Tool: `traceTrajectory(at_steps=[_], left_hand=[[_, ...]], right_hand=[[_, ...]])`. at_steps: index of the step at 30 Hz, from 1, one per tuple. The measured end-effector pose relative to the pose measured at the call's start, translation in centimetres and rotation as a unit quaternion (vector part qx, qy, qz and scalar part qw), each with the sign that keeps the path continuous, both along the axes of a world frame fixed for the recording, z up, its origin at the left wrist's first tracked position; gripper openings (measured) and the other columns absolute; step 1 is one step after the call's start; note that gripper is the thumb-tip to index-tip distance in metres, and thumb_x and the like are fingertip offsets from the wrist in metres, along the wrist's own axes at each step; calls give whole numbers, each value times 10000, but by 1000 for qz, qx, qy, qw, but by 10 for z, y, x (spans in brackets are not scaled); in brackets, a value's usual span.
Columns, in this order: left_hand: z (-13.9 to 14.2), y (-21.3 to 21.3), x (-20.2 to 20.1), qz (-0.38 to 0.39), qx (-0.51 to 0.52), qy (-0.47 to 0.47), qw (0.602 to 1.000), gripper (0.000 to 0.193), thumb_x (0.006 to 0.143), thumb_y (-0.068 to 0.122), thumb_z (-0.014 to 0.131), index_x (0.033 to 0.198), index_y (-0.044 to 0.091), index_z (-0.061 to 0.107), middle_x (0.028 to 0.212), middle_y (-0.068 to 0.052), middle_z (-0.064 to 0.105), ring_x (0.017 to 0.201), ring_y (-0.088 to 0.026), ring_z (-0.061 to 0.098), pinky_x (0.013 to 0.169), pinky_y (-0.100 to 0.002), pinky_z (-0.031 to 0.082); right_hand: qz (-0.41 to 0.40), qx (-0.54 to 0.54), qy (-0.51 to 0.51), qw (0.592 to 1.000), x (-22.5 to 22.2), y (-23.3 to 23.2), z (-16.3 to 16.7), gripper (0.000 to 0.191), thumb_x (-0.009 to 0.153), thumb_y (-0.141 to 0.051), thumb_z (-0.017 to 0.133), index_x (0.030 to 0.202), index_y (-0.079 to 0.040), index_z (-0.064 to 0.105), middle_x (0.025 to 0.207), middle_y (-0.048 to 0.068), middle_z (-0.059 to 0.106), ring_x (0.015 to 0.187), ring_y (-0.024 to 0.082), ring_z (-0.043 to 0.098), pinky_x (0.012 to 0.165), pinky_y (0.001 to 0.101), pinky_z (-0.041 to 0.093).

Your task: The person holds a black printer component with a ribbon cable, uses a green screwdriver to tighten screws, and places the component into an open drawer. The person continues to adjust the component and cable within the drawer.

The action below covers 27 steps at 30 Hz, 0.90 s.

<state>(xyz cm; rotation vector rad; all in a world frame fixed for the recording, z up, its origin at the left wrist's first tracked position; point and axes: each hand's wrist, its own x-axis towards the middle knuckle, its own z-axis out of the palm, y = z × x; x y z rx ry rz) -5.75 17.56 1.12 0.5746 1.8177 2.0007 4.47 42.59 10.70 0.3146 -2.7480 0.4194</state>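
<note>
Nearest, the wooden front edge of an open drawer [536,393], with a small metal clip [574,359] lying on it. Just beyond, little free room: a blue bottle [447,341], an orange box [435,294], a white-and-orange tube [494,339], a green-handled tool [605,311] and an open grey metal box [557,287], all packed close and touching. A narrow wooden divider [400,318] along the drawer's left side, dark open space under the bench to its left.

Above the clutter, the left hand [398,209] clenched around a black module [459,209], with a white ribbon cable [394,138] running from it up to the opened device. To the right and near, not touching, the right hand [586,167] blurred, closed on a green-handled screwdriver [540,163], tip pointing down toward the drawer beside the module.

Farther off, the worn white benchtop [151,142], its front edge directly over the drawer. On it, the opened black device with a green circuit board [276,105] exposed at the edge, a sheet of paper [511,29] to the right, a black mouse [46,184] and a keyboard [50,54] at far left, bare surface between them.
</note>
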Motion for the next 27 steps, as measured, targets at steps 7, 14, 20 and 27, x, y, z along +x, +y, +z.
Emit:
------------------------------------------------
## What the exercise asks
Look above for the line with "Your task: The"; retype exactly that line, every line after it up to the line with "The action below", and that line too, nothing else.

## Answer to the exercise
Your task: The person holds a black printer component with a ribbon cable, uses a green screwdriver to tighten screws, and places the component into an open drawer. The person continues to adjust the component and cable within the drawer.

The action below covers 27 steps at 30 Hz, 0.90 s.

No further output is expected for this exercise.